Rapid Change in Prescribing Behavior in Hospitals Participating in Get With The Guidelines–Stroke After Release of the Management of Atherothrombosis With Clopidogrel in High-Risk Patients (MATCH) Clinical Trial Results
Bibliographic record
Abstract
BACKGROUND AND PURPOSE: Physician prescribing patterns change slowly despite published randomized trials and consensus guidelines. We measure the effect of Management of Atherothrombosis With Clopidogrel in High-Risk Patients (MATCH) trial on discharge prescribing patterns for patients with stroke and those with transient ischemic attack in the Get With The Guidelines (GWTG)-Stroke Program. METHODS: We analyzed discharge prescribing patterns of antithrombotic medications for patients admitted with ischemic stroke or transient ischemic attack at hospitals participating in GWTG-Stroke between October 2002 to January 2006. Clinical information by quarter was analyzed in relation to publication of the MATCH study. Frequency of discharge prescription of aspirin+clopidogrel post-MATCH publication was compared with the pre-MATCH period after adjusting for patient and hospital characteristics and clustering by hospital. RESULTS: A total of 107 872 patients at 632 sites were eligible to receive antithrombotic therapy at discharge.
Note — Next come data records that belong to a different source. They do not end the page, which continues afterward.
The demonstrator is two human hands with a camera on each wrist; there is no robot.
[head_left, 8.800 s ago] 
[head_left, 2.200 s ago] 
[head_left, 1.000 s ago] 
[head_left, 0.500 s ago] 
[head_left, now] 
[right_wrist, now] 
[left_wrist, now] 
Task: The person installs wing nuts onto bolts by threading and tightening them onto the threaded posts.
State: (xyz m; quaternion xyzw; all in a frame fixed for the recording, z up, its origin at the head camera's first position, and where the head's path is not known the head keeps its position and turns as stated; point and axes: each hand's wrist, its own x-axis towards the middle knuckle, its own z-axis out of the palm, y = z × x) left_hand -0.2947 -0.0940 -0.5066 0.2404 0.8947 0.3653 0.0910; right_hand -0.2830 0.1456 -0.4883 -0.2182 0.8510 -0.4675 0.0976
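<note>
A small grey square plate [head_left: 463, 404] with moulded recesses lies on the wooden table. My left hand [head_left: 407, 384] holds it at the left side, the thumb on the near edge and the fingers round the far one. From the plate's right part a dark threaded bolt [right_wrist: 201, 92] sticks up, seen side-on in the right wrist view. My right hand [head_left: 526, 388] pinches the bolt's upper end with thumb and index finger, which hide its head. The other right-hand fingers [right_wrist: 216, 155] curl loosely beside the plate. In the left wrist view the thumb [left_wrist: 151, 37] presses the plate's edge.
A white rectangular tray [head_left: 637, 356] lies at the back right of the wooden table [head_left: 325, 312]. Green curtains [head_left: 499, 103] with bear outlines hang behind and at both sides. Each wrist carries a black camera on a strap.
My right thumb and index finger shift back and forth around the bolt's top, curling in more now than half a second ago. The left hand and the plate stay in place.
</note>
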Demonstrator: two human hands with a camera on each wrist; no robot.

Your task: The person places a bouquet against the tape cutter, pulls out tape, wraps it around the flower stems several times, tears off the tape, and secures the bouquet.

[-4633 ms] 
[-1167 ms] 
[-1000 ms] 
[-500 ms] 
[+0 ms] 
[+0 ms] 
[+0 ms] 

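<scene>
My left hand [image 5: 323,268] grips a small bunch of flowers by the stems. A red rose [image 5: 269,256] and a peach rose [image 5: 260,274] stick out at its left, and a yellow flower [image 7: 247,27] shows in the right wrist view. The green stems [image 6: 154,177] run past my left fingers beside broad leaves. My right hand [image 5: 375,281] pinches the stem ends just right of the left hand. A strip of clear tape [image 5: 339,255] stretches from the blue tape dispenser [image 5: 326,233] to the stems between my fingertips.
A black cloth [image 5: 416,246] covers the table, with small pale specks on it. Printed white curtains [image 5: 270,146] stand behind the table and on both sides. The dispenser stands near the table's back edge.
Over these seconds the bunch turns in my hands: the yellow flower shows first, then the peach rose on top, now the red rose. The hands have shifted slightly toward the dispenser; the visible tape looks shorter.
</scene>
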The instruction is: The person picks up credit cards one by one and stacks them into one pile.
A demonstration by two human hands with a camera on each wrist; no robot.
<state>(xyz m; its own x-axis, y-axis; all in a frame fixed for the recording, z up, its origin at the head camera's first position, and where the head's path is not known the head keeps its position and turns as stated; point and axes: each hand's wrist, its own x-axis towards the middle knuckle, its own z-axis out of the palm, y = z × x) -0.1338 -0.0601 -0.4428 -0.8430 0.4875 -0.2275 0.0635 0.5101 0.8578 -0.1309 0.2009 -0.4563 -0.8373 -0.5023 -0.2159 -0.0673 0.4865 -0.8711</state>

Use of aspirin+clopidogrel therapy declined from 22.4% to 15.4% of patients after the publication of MATCH (adjusted OR 0.62, 95% CI 0.56 to 0.70, P<0.0001). Analysis by quarter revealed a rapid and sustained decrease in use of aspirin+clopidogrel therapy for the remainder of the study period. CONCLUSIONS: A rapid and sustained reduction in the frequency of aspirin+clopidogrel use in ischemic stroke and transient ischemic attack was observed after publication of the MATCH trial in the absence of MATCH-specific GWTG-Stroke initiatives and preceding an American Heart Association guideline update.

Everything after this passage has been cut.